*Directions for this task*:
Each line of the data must be given back verbatim, with pictures removed.

[Information supplied]

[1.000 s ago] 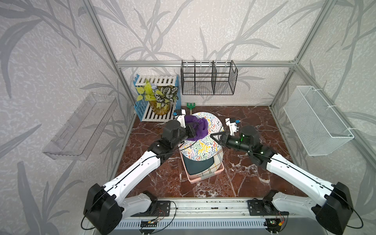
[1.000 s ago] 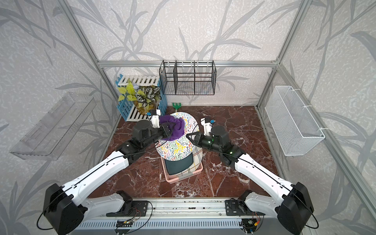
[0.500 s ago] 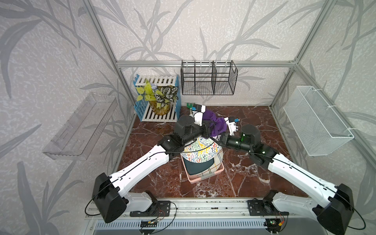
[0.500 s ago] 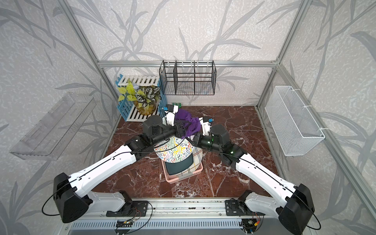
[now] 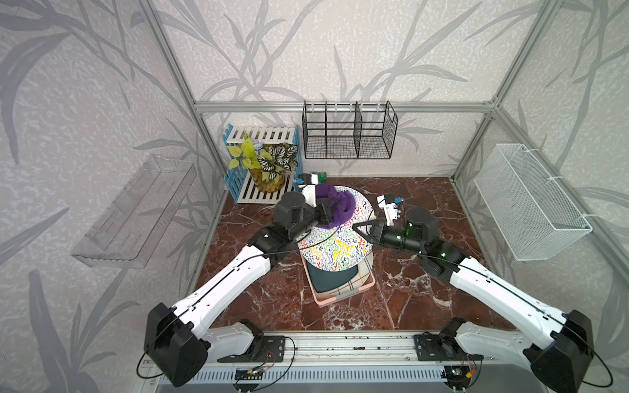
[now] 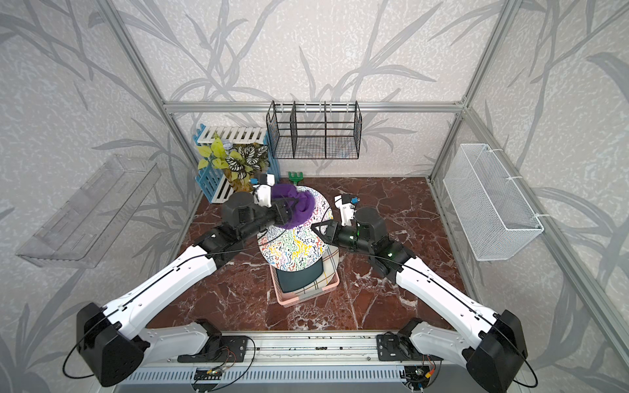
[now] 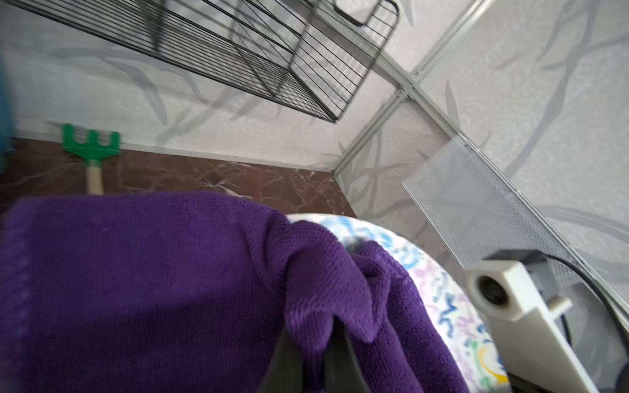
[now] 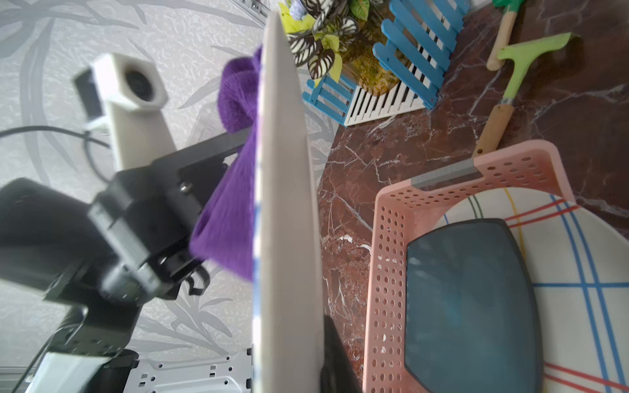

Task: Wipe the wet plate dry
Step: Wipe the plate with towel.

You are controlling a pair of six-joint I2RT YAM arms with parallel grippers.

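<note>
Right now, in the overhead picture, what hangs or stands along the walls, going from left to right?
clear plastic shelf → potted plant → black wire rack → white mesh basket

This is a lab's robot test cell, dressed to look homely. An aluminium frame [image 5: 340, 106] holds leaf-papered panels [image 5: 306, 51] around a marble-patterned bench [image 5: 282, 306]. On the walls hang a black wire rack [image 5: 347, 136], a white mesh basket [image 5: 531, 204] and a clear plastic tray [image 5: 136, 211]. A potted plant [image 5: 269, 163] stands in a slatted crate [image 5: 260, 134]. A front metal rail [image 5: 340, 343] carries the left arm [image 5: 224, 285], the right arm [image 5: 503, 299] and bare wiring [image 5: 258, 360].
</note>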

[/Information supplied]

*Exercise output*:
[1.000 s ago] 
[1.000 s ago] 
[0.500 s ago] 
[0.500 s ago] 
[now] 
[now] 
[now] 
[now] 

Task: Wipe the wet plate dry
Step: Wipe the plate with towel.

You are controlling a pair of six-joint I2RT YAM arms with parallel grippers.

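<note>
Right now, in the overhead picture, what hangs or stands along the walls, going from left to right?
clear plastic shelf → potted plant → black wire rack → white mesh basket

This is a lab's robot test cell, dressed to look homely. An aluminium frame [image 5: 340, 106] holds leaf-papered panels [image 5: 306, 51] around a marble-patterned bench [image 5: 282, 306]. On the walls hang a black wire rack [image 5: 347, 136], a white mesh basket [image 5: 531, 204] and a clear plastic tray [image 5: 136, 211]. A potted plant [image 5: 269, 163] stands in a slatted crate [image 5: 260, 134]. A front metal rail [image 5: 340, 343] carries the left arm [image 5: 224, 285], the right arm [image 5: 503, 299] and bare wiring [image 5: 258, 360].
</note>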

No further output will be produced for this exercise.